RWQCB to Air Discharge Prohibition for Proposal
• La Paz Attorney Critcizes Order
BY BILL KOENEKER
BY BILL KOENEKER
A showdown has been scheduled on Feb. 4 between the owners and consultants of La Paz, a proposed Civic Center retail and office complex, and the Los Angeles Regional Water Quality Control Board about the status of a La Paz discharge permit for its proposed wastewater treatment plant.
The regional board is being asked by its staff to approve an order specifying waste discharge requirements that prohibit discharge from the proposed development by Malibu La Paz Ranch LLC.
Tamar Stein, an attorney for La Paz, said they will argue that since the septic prohibition in the Civic Center has not yet been approved by the state board, the regional board has no authority to cite the prohibition. “We have not had the final word on that,” she said. “The proposed order is just wrong.”
At the same time, La Paz has pending before the state board another issue arguing they are already permitted.
La Paz attorneys insist due to the state’s permit streamlining act, which applies to time limits for processing permits, the La Paz permit should be deemed approved as a matter of law because the RWQCB did not hear the matter within the time required by law.
Stein was asked if such arguments would be put into play at the regional board hearing.

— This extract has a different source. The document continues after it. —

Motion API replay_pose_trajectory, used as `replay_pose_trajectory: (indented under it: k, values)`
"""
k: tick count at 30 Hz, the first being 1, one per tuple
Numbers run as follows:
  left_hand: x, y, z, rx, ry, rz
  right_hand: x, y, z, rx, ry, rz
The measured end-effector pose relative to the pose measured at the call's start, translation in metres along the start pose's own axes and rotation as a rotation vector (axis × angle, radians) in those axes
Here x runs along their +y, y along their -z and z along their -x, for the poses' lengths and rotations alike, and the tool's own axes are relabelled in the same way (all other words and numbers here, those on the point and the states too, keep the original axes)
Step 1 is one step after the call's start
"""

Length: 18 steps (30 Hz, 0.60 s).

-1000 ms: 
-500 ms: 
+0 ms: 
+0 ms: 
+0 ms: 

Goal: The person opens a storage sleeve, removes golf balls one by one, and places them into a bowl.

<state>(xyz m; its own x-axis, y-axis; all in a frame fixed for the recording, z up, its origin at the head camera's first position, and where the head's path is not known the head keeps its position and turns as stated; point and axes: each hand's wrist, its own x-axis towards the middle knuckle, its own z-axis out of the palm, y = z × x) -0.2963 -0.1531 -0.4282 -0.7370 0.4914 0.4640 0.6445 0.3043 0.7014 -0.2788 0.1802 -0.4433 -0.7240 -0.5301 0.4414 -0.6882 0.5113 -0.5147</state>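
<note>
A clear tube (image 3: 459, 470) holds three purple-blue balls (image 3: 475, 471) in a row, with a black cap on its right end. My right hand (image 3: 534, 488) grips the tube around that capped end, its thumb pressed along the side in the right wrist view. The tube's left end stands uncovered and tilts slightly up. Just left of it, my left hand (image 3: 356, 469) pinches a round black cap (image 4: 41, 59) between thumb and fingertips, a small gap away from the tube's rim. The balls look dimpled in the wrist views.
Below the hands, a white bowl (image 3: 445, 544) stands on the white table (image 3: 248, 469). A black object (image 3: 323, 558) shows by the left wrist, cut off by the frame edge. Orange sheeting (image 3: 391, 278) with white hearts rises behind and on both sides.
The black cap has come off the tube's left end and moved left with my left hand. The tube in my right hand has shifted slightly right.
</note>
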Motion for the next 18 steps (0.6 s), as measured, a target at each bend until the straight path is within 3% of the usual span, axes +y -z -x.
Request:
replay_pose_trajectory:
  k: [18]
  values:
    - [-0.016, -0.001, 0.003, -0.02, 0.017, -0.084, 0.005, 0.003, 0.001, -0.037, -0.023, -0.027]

“We are currently working on our strategy. It may be a two-pronged approach or three pronged,” she said.
The tentative order sought by the RWQCB staff insists the application is incomplete. The staff contends the applicant changed plans and submitted designs for a zero discharge wastewater system. But the staff contends the plans did not appear to show “such a system.”
“The applicant continually failed to provide the information needed for the application,” or what is called a Report of Waste Discharge or ROWD, according to the RWQB staff.
The staff contends it repeatedly informed La Paz officials the ROWD was incomplete and the staff needed more information.
Nearly at the same time, the regional board was moving forward with a septic ban in the Civic Center where La Paz would be located.
Then just weeks before the hearing, the zero discharge wastewater system was eliminated by the staff as an exemption to the septic prohibition.
La Paz officials have called foul and insist the RWQCB’s tactics and delays are calculated to force La Paz into the septic prohibition ban.